What you need to do
Pull every line containing the word "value" out of the material below.

Given data

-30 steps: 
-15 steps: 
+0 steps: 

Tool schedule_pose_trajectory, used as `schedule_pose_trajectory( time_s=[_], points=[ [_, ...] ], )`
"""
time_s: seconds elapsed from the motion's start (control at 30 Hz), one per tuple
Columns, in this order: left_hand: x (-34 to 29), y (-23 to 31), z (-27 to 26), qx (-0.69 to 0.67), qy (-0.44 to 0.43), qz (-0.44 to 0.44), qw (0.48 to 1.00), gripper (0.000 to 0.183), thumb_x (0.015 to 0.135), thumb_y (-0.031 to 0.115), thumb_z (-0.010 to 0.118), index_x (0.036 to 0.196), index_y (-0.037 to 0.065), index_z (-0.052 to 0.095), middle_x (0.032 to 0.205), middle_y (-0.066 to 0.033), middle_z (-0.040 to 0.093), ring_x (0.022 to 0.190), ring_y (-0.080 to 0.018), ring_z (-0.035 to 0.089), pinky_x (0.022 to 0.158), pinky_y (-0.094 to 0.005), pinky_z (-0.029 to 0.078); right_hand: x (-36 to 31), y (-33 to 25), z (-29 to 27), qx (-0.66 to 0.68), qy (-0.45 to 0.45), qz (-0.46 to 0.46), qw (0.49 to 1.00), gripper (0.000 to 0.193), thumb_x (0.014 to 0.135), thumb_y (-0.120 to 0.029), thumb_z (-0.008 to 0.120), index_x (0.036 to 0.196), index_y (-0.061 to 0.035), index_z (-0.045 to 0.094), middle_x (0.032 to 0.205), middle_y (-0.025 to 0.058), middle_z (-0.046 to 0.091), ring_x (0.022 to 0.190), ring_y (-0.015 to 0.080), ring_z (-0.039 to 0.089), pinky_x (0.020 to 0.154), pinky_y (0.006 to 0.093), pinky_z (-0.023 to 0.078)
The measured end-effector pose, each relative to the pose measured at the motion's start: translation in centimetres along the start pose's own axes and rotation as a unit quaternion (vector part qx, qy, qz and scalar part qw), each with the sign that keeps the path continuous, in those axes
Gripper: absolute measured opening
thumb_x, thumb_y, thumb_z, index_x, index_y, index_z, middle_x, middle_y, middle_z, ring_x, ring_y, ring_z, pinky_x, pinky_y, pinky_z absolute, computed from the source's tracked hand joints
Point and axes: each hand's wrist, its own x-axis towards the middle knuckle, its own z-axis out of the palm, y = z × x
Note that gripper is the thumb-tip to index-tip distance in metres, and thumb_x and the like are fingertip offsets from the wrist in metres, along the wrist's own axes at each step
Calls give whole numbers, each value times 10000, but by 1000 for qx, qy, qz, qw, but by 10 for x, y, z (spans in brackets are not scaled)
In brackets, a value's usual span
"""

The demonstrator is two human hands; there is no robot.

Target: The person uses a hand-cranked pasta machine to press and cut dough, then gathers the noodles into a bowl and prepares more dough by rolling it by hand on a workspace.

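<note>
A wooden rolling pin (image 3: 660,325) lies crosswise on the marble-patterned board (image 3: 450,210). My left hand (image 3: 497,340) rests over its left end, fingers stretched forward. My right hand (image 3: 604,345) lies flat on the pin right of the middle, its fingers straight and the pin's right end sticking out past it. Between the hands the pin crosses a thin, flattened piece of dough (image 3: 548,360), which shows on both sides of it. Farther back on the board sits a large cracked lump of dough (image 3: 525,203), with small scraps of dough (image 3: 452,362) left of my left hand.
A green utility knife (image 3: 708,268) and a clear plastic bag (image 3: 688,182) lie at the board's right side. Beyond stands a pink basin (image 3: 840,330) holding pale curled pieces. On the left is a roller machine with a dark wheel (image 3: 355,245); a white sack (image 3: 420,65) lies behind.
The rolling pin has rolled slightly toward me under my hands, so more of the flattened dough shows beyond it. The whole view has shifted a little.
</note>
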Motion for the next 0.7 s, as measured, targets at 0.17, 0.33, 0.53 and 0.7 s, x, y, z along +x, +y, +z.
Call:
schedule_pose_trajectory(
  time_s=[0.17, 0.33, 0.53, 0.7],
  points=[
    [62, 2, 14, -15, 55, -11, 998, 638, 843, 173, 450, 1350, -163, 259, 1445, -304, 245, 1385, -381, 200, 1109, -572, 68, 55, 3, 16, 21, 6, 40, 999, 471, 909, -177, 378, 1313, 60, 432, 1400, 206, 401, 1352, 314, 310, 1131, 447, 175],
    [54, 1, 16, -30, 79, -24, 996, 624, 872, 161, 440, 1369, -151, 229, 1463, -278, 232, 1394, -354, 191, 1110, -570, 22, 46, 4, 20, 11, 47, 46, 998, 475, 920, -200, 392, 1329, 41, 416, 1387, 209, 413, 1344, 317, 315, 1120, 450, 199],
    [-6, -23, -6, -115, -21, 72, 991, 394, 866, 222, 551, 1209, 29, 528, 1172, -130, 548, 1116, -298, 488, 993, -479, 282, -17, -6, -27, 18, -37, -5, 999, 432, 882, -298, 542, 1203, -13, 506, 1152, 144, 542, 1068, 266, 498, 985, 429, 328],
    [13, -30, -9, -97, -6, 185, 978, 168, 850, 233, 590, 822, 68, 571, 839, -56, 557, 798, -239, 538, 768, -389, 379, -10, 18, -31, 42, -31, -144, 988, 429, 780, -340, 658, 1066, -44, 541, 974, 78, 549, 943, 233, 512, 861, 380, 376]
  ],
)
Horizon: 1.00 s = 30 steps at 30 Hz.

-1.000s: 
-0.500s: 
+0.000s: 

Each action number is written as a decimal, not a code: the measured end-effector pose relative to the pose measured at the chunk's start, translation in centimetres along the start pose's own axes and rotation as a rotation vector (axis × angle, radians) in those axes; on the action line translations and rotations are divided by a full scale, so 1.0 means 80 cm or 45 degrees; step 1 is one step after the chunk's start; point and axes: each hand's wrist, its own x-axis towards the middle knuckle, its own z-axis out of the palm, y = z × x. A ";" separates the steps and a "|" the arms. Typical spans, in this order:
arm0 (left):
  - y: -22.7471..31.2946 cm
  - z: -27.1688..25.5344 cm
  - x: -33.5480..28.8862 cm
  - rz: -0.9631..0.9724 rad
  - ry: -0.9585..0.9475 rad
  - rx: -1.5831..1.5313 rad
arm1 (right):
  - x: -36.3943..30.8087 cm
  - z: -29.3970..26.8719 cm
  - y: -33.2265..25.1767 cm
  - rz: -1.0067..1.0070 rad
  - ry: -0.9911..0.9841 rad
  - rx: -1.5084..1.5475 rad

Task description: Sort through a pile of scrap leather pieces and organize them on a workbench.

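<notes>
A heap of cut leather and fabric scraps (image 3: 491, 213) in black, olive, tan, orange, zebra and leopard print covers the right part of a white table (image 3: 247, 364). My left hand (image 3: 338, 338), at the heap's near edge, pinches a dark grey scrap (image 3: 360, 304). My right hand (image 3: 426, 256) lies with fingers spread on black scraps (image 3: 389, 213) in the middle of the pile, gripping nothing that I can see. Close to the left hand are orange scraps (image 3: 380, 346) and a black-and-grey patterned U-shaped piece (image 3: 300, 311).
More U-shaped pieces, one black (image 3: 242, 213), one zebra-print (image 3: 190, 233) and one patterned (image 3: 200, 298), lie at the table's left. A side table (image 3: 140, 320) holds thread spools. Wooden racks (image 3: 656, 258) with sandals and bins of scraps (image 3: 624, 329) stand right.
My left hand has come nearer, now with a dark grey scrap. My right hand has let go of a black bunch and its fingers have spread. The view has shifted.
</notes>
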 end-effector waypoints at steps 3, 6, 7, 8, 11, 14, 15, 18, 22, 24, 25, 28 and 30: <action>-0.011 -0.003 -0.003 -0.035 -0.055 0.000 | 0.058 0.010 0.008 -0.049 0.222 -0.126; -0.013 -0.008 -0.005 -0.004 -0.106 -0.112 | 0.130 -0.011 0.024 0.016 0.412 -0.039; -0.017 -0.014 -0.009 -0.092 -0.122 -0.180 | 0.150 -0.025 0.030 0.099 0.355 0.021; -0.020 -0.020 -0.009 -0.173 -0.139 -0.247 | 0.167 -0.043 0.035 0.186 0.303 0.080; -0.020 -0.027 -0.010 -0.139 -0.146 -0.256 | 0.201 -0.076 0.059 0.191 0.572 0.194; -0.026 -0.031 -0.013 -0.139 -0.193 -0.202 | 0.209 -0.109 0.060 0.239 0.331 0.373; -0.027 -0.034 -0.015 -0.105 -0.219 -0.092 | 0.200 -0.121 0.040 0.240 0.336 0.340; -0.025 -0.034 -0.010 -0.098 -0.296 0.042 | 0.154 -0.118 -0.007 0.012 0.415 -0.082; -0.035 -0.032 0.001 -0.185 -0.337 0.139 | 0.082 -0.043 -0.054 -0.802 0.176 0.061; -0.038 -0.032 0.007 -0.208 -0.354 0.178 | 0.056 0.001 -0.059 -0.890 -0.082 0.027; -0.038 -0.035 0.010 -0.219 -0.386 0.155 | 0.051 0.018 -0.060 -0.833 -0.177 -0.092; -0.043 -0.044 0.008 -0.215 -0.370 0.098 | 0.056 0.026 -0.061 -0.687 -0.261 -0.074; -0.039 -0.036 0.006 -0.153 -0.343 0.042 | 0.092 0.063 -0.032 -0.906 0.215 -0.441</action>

Answer space
Calls give whole numbers, each value times 10000, but by 1000 for qx, qy, qz, qw, but by 10 for x, y, z (spans in brackets are not scaled)
In brackets, a value's usual span

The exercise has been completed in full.